Наконец, в государственном бюджете содержалось множество секретных расходов, которые производились на основании особых тайных законов. Ни проверить, ни даже узнать назначение таких расходов Дума не могла. В год они составляли до 7 млн руб. Вот в каких условиях, по мнению депутатов, приходилось работать при рассмотрении государственного бюджета в III Думе. Современники отмечали, что «над бюджетом приходится работать Государственной Думе со связанными наполовину руками и во многих случаях в потемках».
Признав свое бессилие при работе над бюджетом, Дума вместо решения того или иного вопроса стала высказывать «пожелания об улучшении». Абсолютное большинство этих пожеланий было несущественным, возможно, именно поэтому они и выполнялись. А вот из серьезных пожеланий практически ничего исполнено не было. Сюда можно отнести предложения улучшить Государственный контроль (в том числе установить его независимость и самостоятельность), навести порядок на железной дороге, на «горных заводах», пожелание передать в частные руки нефтеносные земли и т. д.
Так, при рассмотрении росписи на 1910 г. А. И. Шингарев прочитал заявление, в котором указал на отсутствие в стране самостоятельного и независимого контроля за исполнением государственного бюджета, «на ограниченность бюджетных прав Думы, незаконность действий правительства, направленных к стеснению этих прав, на упорное нежелание его представлять думским комиссиям сведения по исполнению росписи, на недостаточное развитие культурно-производительных расходов, на крайний вред общей политики правительства, отражающийся в замедлении неотложных реформ».
Иногда серьезные пожелания Думы выполнялись, но так, что лучше бы ничего не делалось. Так, однажды Дума высказала пожелание, чтобы казначейство избавилось от тех ценных бумаг из своего запаса, биржевая цена которых упала и казна несла по ним большие убытки. Чиновники казначейства использовали ситуацию, но вместо того чтобы продать бесполезные бумаги, продали самые доходные акции Владикавказской железной дороги. Вскоре после этого цена на эти акции выросла в 2 раза и казна потеряла почти 9 млн руб.
Иногда при принятии бюджета в Думе между правительством и депутатами вспыхивали очень оживленные дискуссии, которые заканчивались прямыми оскорблениями. Так, при обсуждении Четвертой Думой бюджета на 1913 г., когда В. Н. Коковцов заявил, что бюджетные права Думы чрезвычайно широки и надо лишь уметь ими пользоваться, один из лидеров правых, Марков второй, возразил: «А я скажу министру финансов просто — красть нельзя!». Поскольку депутаты отказались извиниться, все министры в знак протеста отказались посещать заседания Думы.
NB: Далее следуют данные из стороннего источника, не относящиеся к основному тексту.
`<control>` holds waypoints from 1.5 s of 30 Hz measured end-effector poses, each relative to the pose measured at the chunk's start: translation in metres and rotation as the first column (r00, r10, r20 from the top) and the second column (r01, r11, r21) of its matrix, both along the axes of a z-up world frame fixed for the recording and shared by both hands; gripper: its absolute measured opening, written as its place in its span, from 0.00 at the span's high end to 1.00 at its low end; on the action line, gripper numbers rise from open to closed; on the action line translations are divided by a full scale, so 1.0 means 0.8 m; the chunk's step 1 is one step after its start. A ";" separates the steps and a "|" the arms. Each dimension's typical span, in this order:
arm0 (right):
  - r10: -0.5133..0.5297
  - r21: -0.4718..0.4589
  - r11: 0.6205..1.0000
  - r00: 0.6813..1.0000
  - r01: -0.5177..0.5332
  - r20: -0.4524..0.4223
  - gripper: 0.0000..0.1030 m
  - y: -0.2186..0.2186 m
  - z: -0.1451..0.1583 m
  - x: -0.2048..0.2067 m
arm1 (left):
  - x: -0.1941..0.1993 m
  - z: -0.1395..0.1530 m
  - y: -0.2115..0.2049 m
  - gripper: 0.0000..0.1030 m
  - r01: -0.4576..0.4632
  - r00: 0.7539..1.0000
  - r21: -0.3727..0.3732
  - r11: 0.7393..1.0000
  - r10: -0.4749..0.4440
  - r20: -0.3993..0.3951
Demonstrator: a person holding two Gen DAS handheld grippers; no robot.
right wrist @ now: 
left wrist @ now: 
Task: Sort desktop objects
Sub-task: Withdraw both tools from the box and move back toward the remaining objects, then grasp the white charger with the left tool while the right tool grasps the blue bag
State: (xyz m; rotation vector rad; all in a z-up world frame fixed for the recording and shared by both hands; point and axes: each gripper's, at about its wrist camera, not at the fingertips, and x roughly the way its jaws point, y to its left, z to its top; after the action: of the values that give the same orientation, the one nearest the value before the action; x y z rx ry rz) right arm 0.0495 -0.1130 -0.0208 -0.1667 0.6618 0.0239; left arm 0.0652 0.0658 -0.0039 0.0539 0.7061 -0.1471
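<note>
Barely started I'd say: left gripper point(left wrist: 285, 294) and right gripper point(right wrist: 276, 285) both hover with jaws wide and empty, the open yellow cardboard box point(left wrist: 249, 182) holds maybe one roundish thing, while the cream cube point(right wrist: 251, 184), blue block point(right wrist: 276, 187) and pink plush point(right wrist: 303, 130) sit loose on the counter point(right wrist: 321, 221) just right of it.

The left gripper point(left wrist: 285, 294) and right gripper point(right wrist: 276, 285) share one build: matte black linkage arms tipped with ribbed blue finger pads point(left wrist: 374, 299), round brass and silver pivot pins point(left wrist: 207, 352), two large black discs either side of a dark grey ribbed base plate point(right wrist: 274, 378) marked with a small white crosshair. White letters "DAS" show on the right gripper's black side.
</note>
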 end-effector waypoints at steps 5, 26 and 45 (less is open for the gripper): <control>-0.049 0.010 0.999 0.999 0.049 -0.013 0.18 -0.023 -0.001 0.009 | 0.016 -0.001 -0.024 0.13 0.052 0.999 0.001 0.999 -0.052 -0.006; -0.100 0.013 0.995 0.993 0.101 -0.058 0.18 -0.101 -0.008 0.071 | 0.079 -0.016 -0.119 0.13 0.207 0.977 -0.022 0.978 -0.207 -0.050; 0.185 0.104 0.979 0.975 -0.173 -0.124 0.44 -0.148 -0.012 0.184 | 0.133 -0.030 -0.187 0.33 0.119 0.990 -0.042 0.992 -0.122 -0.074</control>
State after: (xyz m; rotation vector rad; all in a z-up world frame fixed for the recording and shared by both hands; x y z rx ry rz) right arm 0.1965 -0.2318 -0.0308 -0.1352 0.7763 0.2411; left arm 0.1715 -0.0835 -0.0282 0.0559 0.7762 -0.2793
Характерна реплика Николая II, заявившего Коковцову, что можно избежать оскорблений, реже бывая в Думе.
Как видно, правительство не боялось, что Государственная Дума не утвердит бюджет. Это определялось не только политической ситуацией в стране, но и действовавшим законодательством, где было зафиксировано, что «если государственная роспись не будет утверждена к началу сметного периода, то остается в силе последняя, установленным порядком утвержденная, роспись, с теми лишь изменениями, какие обуславливаются исполнением последовавших после ее утверждения узаконений». Наличие подобной нормы значительно сужало возможности политических партий оказывать давление на правительство при обсуждении и принятии бюджета.